The root cause is usually a lack of structured communication. Both teams are busy, and without a clear process, important details slip through the cracks.

Solutions

Designers

As a designer, there are several things you can do to improve the handoff:

Provide context, not just mockups. Explain the reasoning behind design decisions. Why did you choose this layout? What problem does this interaction solve? When developers understand the “why,” they can make better implementation decisions.

Specify interactions and edge cases. What happens when the user clicks this button? What does the error state look like? What about empty states? Developers need to handle all these scenarios, and the more you specify upfront, the smoother the implementation will be.

Use developer-friendly tools. Tools like Figma make it easy to inspect designs, export assets, and understand spacing and typography. Make sure your files are well-organized and that developers know how to access them.

Be available for questions. Development always surfaces questions that weren’t anticipated. Being responsive and available for quick clarifications can prevent developers from making wrong assumptions.

Developers

As a developer, you also play a crucial role in the collaboration:

Ask questions early. Don’t wait until you’re halfway through implementation to ask about an unclear interaction. Raise questions during planning or as soon as you start working on a feature.

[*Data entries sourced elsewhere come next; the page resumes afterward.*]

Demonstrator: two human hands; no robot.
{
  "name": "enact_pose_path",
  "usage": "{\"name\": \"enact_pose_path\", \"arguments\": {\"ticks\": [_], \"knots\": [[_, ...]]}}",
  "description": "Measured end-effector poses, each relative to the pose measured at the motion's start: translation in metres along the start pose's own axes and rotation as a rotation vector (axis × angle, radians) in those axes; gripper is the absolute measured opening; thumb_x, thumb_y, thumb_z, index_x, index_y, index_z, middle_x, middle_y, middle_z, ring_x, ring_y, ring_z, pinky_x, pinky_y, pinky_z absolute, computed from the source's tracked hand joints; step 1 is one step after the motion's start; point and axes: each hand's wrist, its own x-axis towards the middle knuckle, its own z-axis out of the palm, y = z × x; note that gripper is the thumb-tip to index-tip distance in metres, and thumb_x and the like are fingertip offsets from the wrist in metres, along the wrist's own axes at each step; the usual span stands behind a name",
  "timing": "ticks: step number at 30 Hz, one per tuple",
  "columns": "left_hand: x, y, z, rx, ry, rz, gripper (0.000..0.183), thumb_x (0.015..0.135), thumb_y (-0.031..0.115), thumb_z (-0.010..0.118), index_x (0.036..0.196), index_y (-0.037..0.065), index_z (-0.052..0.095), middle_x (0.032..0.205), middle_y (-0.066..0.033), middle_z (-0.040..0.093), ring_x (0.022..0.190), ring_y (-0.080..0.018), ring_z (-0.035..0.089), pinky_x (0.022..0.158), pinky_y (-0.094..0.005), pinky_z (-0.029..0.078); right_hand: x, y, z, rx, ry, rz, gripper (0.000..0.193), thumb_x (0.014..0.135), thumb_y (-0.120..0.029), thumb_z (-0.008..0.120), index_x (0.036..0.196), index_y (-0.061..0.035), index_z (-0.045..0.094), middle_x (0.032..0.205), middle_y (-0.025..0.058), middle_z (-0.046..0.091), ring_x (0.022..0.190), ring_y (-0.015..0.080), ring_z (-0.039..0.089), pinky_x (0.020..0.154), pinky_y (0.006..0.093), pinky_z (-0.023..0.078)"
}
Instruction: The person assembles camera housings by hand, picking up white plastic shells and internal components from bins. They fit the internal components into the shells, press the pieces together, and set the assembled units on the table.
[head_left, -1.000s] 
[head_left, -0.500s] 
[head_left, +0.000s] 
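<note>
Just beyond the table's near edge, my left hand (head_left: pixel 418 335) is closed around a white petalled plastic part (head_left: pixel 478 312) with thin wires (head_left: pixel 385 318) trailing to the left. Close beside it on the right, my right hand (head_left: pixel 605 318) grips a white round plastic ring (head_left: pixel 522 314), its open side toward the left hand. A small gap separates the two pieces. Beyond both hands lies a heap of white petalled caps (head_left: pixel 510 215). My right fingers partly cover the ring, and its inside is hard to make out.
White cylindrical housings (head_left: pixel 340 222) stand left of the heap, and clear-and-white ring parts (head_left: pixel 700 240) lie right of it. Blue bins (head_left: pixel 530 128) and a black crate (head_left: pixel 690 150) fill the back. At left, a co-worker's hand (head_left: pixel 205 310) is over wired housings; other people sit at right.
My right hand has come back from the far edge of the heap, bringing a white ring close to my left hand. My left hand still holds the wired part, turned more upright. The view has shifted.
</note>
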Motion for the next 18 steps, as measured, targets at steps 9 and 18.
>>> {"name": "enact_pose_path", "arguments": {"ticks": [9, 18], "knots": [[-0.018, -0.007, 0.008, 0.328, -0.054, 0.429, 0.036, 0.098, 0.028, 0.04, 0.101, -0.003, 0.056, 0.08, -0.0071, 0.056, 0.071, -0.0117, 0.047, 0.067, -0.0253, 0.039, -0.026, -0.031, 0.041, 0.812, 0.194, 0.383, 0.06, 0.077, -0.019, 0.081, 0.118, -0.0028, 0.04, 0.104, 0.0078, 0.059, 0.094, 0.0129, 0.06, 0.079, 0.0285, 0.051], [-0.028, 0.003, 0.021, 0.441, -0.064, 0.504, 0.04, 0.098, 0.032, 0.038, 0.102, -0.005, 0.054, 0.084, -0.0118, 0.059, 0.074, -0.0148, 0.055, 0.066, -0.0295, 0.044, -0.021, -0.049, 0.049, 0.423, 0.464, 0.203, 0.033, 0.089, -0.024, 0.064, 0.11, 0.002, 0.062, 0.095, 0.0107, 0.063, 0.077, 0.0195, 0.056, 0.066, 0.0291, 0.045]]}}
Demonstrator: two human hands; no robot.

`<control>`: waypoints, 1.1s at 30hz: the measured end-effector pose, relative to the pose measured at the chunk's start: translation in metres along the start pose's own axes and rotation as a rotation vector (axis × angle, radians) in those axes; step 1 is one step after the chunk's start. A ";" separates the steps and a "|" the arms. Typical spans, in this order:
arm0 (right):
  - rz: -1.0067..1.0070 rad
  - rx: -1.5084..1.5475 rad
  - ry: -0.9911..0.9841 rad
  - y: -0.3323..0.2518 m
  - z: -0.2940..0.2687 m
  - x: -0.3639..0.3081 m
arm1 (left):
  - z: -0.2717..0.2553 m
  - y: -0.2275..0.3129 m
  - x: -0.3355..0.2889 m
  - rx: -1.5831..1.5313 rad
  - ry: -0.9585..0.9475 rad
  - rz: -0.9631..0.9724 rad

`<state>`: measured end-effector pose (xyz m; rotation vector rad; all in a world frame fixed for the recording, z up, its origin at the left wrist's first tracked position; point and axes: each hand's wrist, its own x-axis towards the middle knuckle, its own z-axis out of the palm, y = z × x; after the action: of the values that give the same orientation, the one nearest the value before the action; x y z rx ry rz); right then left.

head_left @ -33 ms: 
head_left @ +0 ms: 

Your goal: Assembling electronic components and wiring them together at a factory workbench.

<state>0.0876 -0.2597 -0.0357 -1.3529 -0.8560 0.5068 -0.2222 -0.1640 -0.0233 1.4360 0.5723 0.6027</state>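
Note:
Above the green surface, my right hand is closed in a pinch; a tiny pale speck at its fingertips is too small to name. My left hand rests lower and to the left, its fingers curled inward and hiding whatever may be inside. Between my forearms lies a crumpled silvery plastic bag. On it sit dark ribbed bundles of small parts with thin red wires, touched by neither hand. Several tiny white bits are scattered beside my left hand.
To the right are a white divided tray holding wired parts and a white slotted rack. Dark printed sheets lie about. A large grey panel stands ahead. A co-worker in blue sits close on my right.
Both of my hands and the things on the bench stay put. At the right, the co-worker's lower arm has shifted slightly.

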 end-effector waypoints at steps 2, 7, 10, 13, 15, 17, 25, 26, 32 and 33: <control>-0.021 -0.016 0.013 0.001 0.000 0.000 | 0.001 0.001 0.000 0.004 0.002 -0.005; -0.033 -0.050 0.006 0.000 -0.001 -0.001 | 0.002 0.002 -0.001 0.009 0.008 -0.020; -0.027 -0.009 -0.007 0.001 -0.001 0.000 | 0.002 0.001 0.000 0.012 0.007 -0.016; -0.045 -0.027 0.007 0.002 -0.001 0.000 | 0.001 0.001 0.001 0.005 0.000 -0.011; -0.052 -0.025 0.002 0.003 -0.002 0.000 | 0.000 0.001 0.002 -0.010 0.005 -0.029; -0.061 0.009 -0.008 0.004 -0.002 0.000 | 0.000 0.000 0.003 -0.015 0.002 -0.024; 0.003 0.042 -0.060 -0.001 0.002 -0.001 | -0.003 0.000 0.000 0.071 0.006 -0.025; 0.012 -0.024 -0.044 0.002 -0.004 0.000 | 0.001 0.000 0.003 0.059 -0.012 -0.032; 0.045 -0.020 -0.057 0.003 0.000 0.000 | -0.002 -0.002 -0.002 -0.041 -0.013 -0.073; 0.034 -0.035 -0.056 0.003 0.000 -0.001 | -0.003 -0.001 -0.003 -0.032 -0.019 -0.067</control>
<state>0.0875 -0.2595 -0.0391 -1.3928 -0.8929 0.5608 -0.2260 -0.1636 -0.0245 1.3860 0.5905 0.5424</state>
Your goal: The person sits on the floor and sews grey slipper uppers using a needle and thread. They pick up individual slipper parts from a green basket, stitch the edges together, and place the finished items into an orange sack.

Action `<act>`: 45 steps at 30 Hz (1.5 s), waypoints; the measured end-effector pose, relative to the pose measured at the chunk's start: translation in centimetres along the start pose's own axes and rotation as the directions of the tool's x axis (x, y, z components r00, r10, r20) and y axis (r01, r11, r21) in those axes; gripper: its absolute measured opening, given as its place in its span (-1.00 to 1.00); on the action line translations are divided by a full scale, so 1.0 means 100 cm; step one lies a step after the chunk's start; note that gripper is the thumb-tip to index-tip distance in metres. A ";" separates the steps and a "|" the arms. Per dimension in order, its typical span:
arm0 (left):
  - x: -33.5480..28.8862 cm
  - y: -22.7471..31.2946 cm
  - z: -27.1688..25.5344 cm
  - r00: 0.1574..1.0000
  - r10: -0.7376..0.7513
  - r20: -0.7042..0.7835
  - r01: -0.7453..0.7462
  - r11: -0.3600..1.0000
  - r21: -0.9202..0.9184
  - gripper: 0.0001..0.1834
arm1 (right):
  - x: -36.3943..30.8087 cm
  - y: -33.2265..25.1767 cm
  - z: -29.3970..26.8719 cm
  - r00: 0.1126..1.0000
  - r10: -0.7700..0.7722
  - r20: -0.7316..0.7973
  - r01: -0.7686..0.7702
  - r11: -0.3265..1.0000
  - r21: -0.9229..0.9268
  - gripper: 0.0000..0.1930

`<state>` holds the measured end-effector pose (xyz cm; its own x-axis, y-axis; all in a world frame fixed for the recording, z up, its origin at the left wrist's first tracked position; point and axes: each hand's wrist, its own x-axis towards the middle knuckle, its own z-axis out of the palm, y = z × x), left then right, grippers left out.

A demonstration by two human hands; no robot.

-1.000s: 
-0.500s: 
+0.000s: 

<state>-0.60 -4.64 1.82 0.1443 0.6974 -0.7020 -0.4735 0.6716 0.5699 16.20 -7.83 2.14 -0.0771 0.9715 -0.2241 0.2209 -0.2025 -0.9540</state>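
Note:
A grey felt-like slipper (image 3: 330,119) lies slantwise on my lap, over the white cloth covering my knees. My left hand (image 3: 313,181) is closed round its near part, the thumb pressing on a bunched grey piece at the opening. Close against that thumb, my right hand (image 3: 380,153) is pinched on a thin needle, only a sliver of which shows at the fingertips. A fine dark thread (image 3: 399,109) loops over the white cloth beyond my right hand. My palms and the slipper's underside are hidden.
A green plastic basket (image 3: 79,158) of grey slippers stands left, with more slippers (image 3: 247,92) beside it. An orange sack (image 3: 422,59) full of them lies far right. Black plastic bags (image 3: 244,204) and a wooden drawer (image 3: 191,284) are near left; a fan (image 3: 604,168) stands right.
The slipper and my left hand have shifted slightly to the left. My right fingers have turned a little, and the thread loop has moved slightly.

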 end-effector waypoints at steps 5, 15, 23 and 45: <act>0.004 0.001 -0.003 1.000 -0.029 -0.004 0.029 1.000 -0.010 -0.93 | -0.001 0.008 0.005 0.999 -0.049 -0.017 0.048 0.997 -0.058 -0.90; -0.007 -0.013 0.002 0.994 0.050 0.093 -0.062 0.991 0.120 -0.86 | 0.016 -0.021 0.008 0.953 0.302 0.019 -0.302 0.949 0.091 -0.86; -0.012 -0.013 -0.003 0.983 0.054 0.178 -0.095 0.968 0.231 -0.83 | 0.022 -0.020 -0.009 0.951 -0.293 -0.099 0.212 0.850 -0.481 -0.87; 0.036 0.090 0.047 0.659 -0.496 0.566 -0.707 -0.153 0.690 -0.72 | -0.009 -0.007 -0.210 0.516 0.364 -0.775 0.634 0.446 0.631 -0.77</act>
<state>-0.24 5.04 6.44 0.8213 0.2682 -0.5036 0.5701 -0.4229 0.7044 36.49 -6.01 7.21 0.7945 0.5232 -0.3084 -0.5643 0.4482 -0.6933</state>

Communicate technical constraints proactively. If a design would require a significant performance trade-off or a complex implementation, bring it up early. There’s usually a simpler alternative that achieves the same user experience goal.

Provide accurate estimates. When designers understand how long something takes to build, they can make better trade-off decisions. A complex animation might not be worth it if it adds two days to the timeline.

Share progress early. Show work-in-progress implementations to designers early and often. This catches misunderstandings before they become expensive to fix.

Don’t Do Both

One common anti-pattern is having one person do both design and development simultaneously. While “full-stack designers” or “design-savvy developers” sound appealing, this approach has significant drawbacks:

  • It’s very difficult to excel at both disciplines
  • You lose the benefit of different perspectives
  • Code quality or design quality (or both) usually suffers
  • There’s no one to catch mistakes or challenge assumptions

Instead, embrace the specialization. Let designers focus on design and developers focus on development, but create strong bridges between the two.

Closing Notes

Chaos in planning is a solvable problem. It requires commitment from both designers and developers to communicate clearly, establish processes, and respect each other’s expertise.

In Part 3, we’ll explore how a Design System can serve as the ultimate bridge between design and development teams.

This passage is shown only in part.